What implications could this have for recommendations about breast cancer screening?
The current recommendation by the U.S. Preventive Services Task Force is that women should start screening for breast cancer at age 50. But why do we use age alone to decide when a person should start screening? Age is the strongest risk factor for a lot of chronic diseases, including breast cancer; but there are a lot of other risk factors, like reproductive and lifestyle factors, family history and genetics. So a more rational approach would be to use age and other risk factors, as well.
We show that if you use those other risk factors, 16 percent of women will at age 40 have the same risk as a 50-year-old woman, and 30 percent of women at age 50 will have the same risk as a 40-year-old woman. So you can see that if we use this risk-based approach, then the formal recommendations are going to change substantially.
But we want to make sure that these risk models are validated first in independent studies. And we have to think about the cost. Age is easy, and nongenetic factors can be evaluated by a simple questionnaire. But a genetic test has a real cost.
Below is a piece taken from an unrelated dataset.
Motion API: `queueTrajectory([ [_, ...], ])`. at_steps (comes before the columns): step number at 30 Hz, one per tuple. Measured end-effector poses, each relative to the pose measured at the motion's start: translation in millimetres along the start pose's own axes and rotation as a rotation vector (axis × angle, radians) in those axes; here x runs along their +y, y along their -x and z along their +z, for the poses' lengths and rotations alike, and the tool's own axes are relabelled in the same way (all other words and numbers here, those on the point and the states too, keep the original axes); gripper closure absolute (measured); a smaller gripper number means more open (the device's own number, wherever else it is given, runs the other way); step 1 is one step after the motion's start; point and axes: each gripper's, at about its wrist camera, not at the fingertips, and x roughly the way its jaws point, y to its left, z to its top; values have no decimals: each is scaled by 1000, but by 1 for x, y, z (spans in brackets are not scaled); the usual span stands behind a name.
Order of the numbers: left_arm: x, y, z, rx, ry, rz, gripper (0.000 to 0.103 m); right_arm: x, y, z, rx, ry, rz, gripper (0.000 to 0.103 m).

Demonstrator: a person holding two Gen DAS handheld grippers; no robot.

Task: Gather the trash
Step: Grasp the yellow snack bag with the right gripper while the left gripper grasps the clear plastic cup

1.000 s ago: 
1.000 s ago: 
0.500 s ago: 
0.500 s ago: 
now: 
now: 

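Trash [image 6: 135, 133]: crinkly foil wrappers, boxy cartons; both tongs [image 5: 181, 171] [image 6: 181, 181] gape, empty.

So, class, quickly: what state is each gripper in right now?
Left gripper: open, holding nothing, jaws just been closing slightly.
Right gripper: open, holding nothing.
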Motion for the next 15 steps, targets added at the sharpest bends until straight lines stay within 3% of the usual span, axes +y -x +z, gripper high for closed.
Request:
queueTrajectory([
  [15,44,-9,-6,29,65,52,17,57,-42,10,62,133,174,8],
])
Thanks to technology, however, the cost of genetic testing is going down dramatically. You can probably get those 92 SNPs tested for less than $50 now; and in the future, the economics will completely change, because genotyping and sequencing will become so cheap that this data will be routinely available for everybody. And the nice thing about genetic testing is that if you do the whole genome, you can use the same test to evaluate the risk of breast cancer, Type II diabetes and a whole bunch of other things. So there’s an economy of scale.
Could this kind of personalized, risk-based approach to screening and prevention in fact be used for other diseases?
Our study is the first of its kind, but it can be applied to any disease. It provides the intellectual framework for asking these kinds of public health-related questions, and for presenting the data in a way that can be used in a clinical setting.